Supported multimodal helpers

The Dataset class provides:
  • add_image(row_index, column_name, image_path)
  • add_audio(row_index, column_name, audio_path)
  • add_video(row_index, column_name, video_path)
  • add_media_url(row_index, column_name, media_url, media_type)

Build a multimodal dataset

import zeroeval as ze

ze.init()

ds = ze.Dataset(
    "medical-xray",
    data=[{"row_id": "p001", "symptoms": "Dry cough", "expected_keywords": "pneumonia"}],
    description="Symptoms with chest imaging",
)

ds.add_image(0, "chest_xray", "./assets/p001.jpg")
ds.add_audio(0, "doctor_note_audio", "./assets/p001.wav")
ds.add_media_url(
    0,
    "external_reference",
    "https://example.com/reference/p001.jpg",
    media_type="image",
)

ds.push()

What gets stored

  • File-based helpers encode content as data URIs (data:<mime>;base64,...)
  • URL-based helper stores the URL directly
This lets task code consume a consistent row schema regardless of data origin.

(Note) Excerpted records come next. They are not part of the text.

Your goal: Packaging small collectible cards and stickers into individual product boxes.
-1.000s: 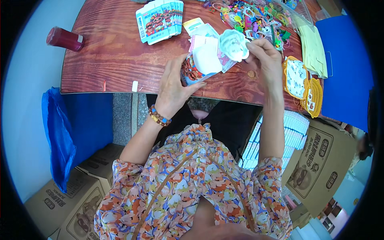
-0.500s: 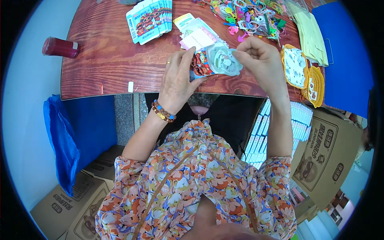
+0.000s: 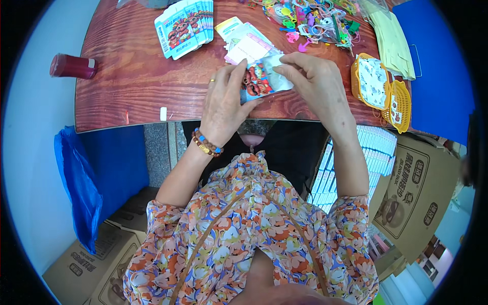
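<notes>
Both my hands hold one small printed packet with a clear plastic end, just above the near edge of the wooden table. My left hand, with a ring and a bead bracelet, grips its left side. My right hand pinches its upper right corner. White cards lie on the table right behind the packet.
A fanned stack of blue printed packets lies at the back left, a red cylinder at the far left. Colourful small toys and yellow sheets sit at the back right. A yellow basket is on the right. Cardboard boxes stand beside my legs.
The packet was open with white contents spread out; now it is folded compact. Both hands have brought it lower, toward the table's near edge.
</notes>
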`<state>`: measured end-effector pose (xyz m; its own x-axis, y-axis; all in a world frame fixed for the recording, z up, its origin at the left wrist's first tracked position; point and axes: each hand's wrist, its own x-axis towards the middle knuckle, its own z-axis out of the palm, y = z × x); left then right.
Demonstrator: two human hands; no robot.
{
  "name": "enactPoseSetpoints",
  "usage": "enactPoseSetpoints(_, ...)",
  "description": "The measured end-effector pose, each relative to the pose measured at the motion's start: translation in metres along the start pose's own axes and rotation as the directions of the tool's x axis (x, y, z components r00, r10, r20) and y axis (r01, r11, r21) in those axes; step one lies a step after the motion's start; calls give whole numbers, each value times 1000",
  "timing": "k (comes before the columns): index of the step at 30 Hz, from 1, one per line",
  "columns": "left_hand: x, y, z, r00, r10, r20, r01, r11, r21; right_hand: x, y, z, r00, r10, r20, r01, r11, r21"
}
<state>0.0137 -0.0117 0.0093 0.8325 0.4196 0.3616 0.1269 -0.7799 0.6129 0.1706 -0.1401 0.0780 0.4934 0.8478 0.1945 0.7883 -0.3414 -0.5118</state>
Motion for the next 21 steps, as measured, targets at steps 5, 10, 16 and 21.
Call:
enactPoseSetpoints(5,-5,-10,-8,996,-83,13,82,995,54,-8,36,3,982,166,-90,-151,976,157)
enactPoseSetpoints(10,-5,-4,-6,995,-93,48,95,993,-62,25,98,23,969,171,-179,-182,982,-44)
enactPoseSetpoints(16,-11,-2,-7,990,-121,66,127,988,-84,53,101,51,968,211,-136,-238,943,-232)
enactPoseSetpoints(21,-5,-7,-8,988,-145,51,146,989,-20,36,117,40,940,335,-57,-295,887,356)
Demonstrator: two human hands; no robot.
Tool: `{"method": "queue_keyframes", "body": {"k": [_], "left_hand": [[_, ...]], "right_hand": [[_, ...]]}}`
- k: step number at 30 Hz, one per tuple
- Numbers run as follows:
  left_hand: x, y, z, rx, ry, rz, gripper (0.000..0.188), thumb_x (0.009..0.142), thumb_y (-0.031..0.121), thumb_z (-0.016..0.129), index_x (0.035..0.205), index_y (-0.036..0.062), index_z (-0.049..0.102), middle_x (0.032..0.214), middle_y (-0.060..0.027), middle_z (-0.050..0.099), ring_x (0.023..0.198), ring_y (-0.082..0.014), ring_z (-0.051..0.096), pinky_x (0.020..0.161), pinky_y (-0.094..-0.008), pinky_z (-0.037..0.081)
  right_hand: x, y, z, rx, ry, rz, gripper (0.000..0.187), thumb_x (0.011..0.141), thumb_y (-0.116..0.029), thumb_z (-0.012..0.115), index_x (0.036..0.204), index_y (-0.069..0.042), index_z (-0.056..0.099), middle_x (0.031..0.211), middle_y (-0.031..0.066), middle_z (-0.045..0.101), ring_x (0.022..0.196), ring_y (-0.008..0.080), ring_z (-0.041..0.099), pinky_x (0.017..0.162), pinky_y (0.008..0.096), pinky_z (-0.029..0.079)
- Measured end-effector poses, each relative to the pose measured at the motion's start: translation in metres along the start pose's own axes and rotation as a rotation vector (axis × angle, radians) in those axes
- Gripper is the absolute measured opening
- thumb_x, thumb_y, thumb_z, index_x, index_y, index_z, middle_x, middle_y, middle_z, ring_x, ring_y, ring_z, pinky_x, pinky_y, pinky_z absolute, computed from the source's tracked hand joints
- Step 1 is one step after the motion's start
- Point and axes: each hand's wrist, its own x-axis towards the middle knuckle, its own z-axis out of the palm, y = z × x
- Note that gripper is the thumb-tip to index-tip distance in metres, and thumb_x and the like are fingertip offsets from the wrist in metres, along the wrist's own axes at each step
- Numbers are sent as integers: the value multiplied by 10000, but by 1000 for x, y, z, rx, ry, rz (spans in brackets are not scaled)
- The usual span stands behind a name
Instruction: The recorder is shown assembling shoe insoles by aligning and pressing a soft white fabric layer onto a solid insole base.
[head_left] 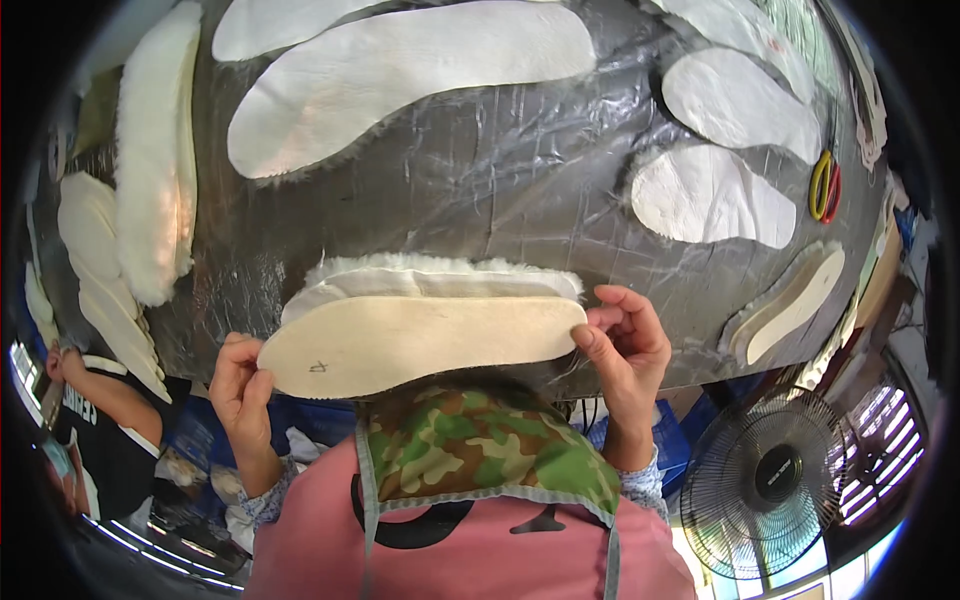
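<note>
A cream insole [430,342] with a small dark mark near its wide left end is held flat at the table's near edge. My left hand [242,395] pinches that wide end between thumb and fingers. At the other end, the thumb and fingers of my right hand [628,352] grip the insole's narrower tip. Just behind it lies a white fleece-edged insole [430,284], partly covered by the cream one. Whether the two pieces touch all along, I cannot tell.
Large white fleece-backed insoles [400,85] lie across the plastic-covered table [420,210]. Smaller pieces [710,195] and red-and-yellow-handled scissors [825,187] are on the right. Insole stacks [100,260] line the left. A fan [770,480] stands near right; another person [110,415] is near left.
</note>
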Motion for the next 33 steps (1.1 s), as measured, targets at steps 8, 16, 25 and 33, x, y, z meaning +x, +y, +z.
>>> {"method": "queue_keyframes", "body": {"k": [8, 16, 25, 33], "left_hand": [[4, -1, 0, -11, -12, 12, 208, 839, 52, 561, 1023, -42, 532, 942, -58, 463, 858, -125, 449, 801, -245, 354], [6, -2, 1, 1, -11, -40, 216, 838, 59, 574, 1026, -43, 541, 928, -50, 461, 839, -115, 447, 772, -239, 359], [5, -1, -1, 15, -23, -42, 202, 837, 60, 578, 1010, -39, 551, 916, -45, 457, 821, -108, 437, 751, -232, 350], [5, -1, 3, 26, 18, -77, 192, 818, 37, 584, 996, -33, 581, 886, -32, 491, 799, -105, 453, 732, -233, 363]], "right_hand": [[11, 5, 1, -64, 37, -47, 339, 783, -53, 797, 1047, -8, 589, 789, 11, 676, 704, 58, 607, 622, 195, 449], [15, 8, 7, -111, 54, -85, 316, 798, -48, 785, 1034, -5, 580, 796, 18, 682, 685, 43, 590, 588, 177, 432], [15, 7, 9, -140, 59, -93, 296, 807, -49, 777, 1026, 3, 584, 782, 22, 682, 679, 57, 615, 571, 173, 442], [13, 3, 13, -175, 107, -30, 254, 807, 22, 735, 1016, -5, 593, 793, 10, 651, 655, 46, 576, 594, 183, 453]]}}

Use multimodal fields in tasks

@ze.task(outputs=["diagnosis"])
def diagnose(row):
    # row.chest_xray may be a data URI string
    # row.external_reference may be a URL string
    result = call_model(
        symptoms=row.symptoms,
        image=row.chest_xray,
    )
    return {"diagnosis": result}

Validation rules

Allowed: .jpg, .jpeg, .png, .gif, .webp
Allowed: .mp3, .wav, .ogg, .m4a
Allowed: .mp4, .webm, .mov
Allowed media_type: image, audio, video
Multimodal assets can be large. Start with small batches and validate model input formatting before scaling up.